■ **TO DO**: Exactly reproduce the lines beginning with the line that includes "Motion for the" and ending with the last line of the data.

= = =

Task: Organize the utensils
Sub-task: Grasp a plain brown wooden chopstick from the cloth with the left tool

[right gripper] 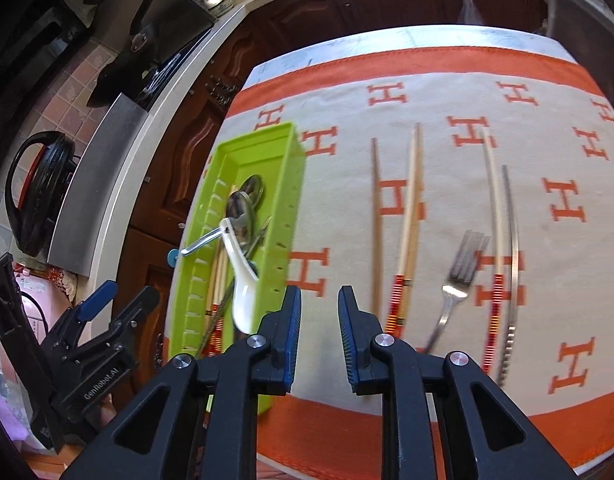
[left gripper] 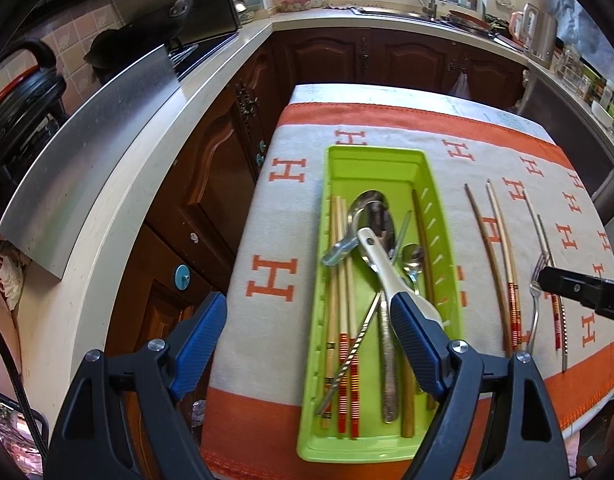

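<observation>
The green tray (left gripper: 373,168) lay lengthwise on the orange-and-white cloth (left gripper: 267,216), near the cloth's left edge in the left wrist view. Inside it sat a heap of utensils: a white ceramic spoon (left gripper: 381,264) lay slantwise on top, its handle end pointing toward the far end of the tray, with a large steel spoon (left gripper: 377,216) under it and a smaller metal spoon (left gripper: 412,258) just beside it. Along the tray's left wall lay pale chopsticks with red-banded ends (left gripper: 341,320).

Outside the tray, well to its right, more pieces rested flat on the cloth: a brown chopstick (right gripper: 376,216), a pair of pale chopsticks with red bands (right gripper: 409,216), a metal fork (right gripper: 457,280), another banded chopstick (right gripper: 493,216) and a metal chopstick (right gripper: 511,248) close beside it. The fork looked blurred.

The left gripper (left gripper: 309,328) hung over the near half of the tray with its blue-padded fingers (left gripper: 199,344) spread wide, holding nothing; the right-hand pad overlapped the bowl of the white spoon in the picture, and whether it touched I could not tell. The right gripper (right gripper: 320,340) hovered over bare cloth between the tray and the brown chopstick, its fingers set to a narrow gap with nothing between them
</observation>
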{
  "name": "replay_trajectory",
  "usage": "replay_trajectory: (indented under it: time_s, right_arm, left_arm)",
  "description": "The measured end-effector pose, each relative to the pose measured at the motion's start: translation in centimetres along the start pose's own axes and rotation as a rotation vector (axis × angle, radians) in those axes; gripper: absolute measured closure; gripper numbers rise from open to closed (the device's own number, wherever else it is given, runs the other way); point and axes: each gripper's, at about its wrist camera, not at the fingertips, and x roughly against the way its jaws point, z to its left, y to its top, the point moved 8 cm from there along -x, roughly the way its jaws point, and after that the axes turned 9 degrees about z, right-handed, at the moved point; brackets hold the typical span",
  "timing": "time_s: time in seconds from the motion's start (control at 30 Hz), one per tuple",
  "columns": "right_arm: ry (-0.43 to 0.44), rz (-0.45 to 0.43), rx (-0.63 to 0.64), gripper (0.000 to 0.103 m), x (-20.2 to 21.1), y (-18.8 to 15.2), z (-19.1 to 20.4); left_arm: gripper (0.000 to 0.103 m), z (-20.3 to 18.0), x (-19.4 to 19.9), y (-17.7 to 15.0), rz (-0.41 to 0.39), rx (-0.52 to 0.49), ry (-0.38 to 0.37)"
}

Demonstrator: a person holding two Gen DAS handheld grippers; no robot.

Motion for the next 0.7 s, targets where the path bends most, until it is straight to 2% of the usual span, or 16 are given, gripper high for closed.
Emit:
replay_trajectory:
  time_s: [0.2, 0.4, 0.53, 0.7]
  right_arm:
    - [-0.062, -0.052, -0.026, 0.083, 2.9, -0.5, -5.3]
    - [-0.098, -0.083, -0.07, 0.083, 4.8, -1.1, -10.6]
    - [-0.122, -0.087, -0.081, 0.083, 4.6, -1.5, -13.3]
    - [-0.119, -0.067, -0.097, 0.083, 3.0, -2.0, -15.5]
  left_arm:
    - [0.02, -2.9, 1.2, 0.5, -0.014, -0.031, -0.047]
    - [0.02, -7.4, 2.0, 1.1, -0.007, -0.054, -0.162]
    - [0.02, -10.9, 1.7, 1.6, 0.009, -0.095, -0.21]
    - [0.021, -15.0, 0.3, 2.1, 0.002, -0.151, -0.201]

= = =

■ **RESULT FOR THIS TASK**:
Motion for the next 0.7 s, targets where the path bends most, until it is straight to 2% of the usual span, or 16 are given, gripper high for closed.
Emit:
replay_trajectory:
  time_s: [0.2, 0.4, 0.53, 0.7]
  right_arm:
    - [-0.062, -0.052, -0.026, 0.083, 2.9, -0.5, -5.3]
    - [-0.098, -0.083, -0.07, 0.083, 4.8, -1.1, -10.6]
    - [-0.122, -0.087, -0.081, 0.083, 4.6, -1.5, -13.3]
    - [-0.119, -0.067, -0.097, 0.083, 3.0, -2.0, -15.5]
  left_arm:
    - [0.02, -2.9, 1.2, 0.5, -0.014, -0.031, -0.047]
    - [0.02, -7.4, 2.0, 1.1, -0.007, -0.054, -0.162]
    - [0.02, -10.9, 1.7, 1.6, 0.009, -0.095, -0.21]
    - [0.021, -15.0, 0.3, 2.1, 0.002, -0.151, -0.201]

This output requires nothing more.